Beauty Business Buzz | by Shannon Wells
You may have read reports or even heard your distributor talk about the million-dollar problem of diversion. You may have even stopped to consider how it affects your business.
Sadly, that’s where the process usually ends. Many salons and spas think of the diversion problem as something bigger than they can deal with and have no idea if they can actually make a difference.
You can actually get on the front lines to battle diversion. How? By gaining and keeping retail clients.
If the major stores and chains see a dramatic decrease in the sales of professional salon products, they may consider pulling them from their shelves. It is, however, because they actually do sell a good amount of professional retail products that the Wal-Marts and Targets out there carry professional retail products. The little label on the shampoo bottle that states, “Product not guaranteed unless sold in a professional salon or spa,” does little to deter the average consumer from buying a product in a non-professional store. So what can you do to help?

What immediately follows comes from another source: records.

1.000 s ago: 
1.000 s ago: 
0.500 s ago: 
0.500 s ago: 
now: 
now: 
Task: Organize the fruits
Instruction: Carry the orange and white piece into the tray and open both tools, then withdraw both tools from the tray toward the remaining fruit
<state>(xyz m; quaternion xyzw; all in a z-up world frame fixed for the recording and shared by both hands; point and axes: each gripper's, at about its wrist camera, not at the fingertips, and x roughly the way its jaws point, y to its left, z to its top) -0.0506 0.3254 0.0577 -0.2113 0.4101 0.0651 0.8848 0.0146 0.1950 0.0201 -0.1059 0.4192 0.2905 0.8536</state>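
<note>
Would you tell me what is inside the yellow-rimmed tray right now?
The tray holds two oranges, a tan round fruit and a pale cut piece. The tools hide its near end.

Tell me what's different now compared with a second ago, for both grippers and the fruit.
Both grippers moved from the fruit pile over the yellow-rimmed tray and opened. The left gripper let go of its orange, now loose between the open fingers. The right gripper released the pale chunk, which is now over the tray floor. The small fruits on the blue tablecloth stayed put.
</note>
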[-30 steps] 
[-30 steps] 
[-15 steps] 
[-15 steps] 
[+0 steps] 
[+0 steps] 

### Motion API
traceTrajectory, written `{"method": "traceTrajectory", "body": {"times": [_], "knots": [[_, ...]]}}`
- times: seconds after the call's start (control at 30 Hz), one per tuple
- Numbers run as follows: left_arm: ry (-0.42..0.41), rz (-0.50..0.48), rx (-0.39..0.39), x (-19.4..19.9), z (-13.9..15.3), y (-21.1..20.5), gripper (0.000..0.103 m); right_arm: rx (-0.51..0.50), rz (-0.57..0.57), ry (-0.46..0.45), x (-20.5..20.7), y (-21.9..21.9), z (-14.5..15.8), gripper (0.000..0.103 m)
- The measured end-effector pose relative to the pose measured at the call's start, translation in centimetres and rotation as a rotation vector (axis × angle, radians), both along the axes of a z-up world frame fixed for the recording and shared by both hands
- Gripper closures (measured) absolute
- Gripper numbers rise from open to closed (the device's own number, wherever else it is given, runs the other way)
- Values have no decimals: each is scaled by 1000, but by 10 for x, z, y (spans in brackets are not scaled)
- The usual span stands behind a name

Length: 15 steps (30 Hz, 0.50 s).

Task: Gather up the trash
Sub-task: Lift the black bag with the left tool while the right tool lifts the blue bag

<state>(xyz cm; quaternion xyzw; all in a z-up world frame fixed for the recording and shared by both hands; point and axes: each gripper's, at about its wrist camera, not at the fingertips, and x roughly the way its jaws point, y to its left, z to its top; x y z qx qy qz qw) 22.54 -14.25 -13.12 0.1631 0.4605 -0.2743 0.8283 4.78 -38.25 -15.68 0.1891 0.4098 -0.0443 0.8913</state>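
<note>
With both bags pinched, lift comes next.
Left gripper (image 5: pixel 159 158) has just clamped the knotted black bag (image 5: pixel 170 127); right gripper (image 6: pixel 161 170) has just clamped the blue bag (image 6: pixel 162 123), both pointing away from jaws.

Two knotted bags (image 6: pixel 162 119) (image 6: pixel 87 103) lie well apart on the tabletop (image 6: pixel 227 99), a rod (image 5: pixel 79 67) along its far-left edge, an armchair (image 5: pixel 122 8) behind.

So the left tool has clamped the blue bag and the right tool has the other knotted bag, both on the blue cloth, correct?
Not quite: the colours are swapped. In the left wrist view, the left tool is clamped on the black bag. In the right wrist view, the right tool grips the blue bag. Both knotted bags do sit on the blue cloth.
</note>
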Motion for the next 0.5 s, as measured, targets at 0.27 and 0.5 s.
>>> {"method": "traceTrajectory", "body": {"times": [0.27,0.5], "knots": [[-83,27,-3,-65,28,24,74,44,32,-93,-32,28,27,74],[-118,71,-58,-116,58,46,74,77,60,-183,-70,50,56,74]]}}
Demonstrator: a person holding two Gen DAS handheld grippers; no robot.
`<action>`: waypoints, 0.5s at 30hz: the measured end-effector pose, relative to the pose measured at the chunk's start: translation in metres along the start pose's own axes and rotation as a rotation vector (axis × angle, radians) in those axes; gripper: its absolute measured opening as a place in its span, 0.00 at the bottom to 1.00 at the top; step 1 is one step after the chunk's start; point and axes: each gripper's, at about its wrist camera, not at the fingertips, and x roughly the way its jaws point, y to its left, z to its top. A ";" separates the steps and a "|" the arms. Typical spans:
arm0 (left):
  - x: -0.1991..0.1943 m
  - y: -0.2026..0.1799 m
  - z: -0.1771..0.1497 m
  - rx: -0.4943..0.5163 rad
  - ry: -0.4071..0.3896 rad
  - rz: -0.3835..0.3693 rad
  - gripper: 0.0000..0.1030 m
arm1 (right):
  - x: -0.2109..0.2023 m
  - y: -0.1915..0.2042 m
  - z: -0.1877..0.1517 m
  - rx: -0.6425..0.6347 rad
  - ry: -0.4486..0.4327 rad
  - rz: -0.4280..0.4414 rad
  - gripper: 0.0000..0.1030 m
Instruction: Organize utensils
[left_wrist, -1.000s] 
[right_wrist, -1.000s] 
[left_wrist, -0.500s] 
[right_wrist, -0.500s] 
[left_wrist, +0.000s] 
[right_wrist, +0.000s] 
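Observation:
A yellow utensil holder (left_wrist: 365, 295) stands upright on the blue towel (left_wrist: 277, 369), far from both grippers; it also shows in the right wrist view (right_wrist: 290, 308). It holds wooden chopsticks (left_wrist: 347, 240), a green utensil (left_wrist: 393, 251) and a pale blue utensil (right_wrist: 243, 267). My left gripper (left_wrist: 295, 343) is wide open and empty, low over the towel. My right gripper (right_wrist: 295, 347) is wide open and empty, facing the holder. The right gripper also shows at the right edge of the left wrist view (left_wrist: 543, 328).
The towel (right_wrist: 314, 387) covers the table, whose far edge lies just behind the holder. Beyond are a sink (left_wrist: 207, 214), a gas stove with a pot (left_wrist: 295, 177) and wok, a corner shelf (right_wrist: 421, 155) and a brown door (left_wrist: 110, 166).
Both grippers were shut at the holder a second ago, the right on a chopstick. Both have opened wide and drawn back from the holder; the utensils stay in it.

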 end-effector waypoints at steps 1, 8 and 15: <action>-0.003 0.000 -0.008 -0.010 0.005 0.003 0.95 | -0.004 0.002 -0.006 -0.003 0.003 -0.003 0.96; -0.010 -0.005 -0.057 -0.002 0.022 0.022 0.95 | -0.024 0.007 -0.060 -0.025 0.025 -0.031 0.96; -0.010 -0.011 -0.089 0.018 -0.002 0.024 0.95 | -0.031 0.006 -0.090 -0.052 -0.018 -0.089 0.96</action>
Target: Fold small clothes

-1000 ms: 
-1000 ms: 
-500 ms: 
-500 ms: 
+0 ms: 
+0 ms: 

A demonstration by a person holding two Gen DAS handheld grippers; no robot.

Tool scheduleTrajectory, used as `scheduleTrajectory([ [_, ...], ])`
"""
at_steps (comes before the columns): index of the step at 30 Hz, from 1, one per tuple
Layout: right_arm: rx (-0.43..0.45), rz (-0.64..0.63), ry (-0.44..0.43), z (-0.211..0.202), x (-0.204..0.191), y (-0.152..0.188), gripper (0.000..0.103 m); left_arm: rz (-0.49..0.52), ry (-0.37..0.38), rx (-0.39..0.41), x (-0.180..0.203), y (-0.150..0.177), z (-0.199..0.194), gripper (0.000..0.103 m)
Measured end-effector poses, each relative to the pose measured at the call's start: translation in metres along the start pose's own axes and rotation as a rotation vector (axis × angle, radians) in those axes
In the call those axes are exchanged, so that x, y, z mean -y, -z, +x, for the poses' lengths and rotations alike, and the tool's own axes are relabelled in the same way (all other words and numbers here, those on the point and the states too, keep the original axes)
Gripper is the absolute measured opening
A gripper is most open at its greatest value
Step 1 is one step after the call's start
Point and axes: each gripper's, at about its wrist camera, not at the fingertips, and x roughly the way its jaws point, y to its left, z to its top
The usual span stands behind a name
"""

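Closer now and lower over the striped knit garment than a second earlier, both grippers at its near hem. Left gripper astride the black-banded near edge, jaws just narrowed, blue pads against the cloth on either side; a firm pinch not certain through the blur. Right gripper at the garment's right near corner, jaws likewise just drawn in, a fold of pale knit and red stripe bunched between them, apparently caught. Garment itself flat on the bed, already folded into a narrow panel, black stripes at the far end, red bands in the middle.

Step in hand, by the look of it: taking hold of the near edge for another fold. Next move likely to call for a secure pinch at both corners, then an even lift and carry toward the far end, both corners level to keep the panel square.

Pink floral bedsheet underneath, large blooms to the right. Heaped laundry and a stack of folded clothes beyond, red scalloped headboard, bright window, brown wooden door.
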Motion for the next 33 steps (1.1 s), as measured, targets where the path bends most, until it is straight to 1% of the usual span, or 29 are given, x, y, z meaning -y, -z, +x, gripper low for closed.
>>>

It is important to understand why diversion is successful. Before we talk about what you can do to help combat diversion, it is important to step into the shoes of the average consumer and understand why they currently see diversion as a benefit.
First, it is convenient for the customer. While not every woman can say she visits a hair salon or spa on a regular basis, most frequent their local grocery store. The fact that a consumer can purchase so-called quality retail products at the same time they pick up something for dinner has made the problem rampant.
Second, there is the clients’ price perception. While purchasing a professional retail product at a wholesale superstore does not always mean the product is actually cheaper, the perception is that the consumer is buying the product for the best possible price. This is despite the fact most wholesale stores demand the same percentage mark up as most salons or spas.
Third, people like the no pressure, no hassle shopping at their local store. They would rather avoid any store where people are hovering and asking if they can help every five seconds. Consumers know that purchasing professional products from a major chain means no hassle and no actual human interaction.
You may be thinking, “But I don’t talk to anyone when they shop for retail in my business.” This could actually be part of the problem, as you will read below. If there were no difference between your retail and the grocery store, why would anyone make the extra stop it takes to come to you?
Are you ready for combat? Here are some weapons. Now that you have a feel for why your clients are purchasing retail in places other than your salon or spa, let’s talk about some reasons that they should purchase from you.
Know what you’re talking about. People want to look good. Why then do they choose to rely on their own knowledge or trial and error when selecting the products they use to groom themselves? It is your job as a beauty professional to know the products you carry in your business and to be able to explain why someone should use them.
When your clients accept you as their expert, they depend on you to tell them what will give them the best results. This means you have to be knowledgeable about the product and you have to develop an ear for discerning what the client wants and needs. Once this relationship is established, you have a client for life, one that knows they can depend on you for solid advice. Then they would never consider buying random products off the shelf of a grocery store.
Make the recommendation every time, with every client. After you’ve made a recommendation to your client, what’s to stop them from eventually purchasing your recommended product somewhere else? The key is really taking the time to listen to the client’s needs and making personal recommendations on every visit. Seasons change, clients attempt new haircuts and colors; for each change, there is a great new product to recommend.
If you are recommending the same shampoo to all of your clients, it may be time to look at your product knowledge. While the actual lines carried in a salon or spa may dictate some of what you recommend, make sure you are knowledgeable about all the products and how they affect different scenarios. We have a great opportunity to be the testers of products so our clients don’t have to experiment.
Demonstration and application: It’s one thing to recommend a product, it’s an entirely different thing to experience the product and be shown the difference the product will make. Demonstrate why a client should use the product, how they should use it. This truly creates a professional relationship and reinforces the value of your recommendations. People love to feel value. For the same price of the shampoo they buy in a grocery store, they are able to receive an education and some expertise when they purchase from you.
Follow-up and the human factor: The last reason a consumer should buy professional products from a professional is the human factor, which they will not experience outside of a salon or spa. When you sell retail products, especially if it is the client’s first purchase, it is important to follow up and guarantee the experience you created for them. Whether you follow up with a phone call—which might really blow them away—or ask them how the product worked out on their next visit, completing the sale of retail with a follow-up is essential in distinguishing the professional retail relationship.
The concept of diversion is as simple as the law of supply and demand. Because there is a demand for retail product sales by major chains, the problem will continue to grow. We must take the time to educate the professional beauty industry on the importance of retail. We must learn to successfully incorporate retail recommendations as an aspect of servicing clients. Only then will there be a shift in consumer perception and, eventually, the overall diversion issue.
If salon and spa professionals truly view and relate to themselves as the professionals they are, I believe we could decrease diversion and divert some of the well-earned retail profit back to the pockets of professionals in the beauty industry.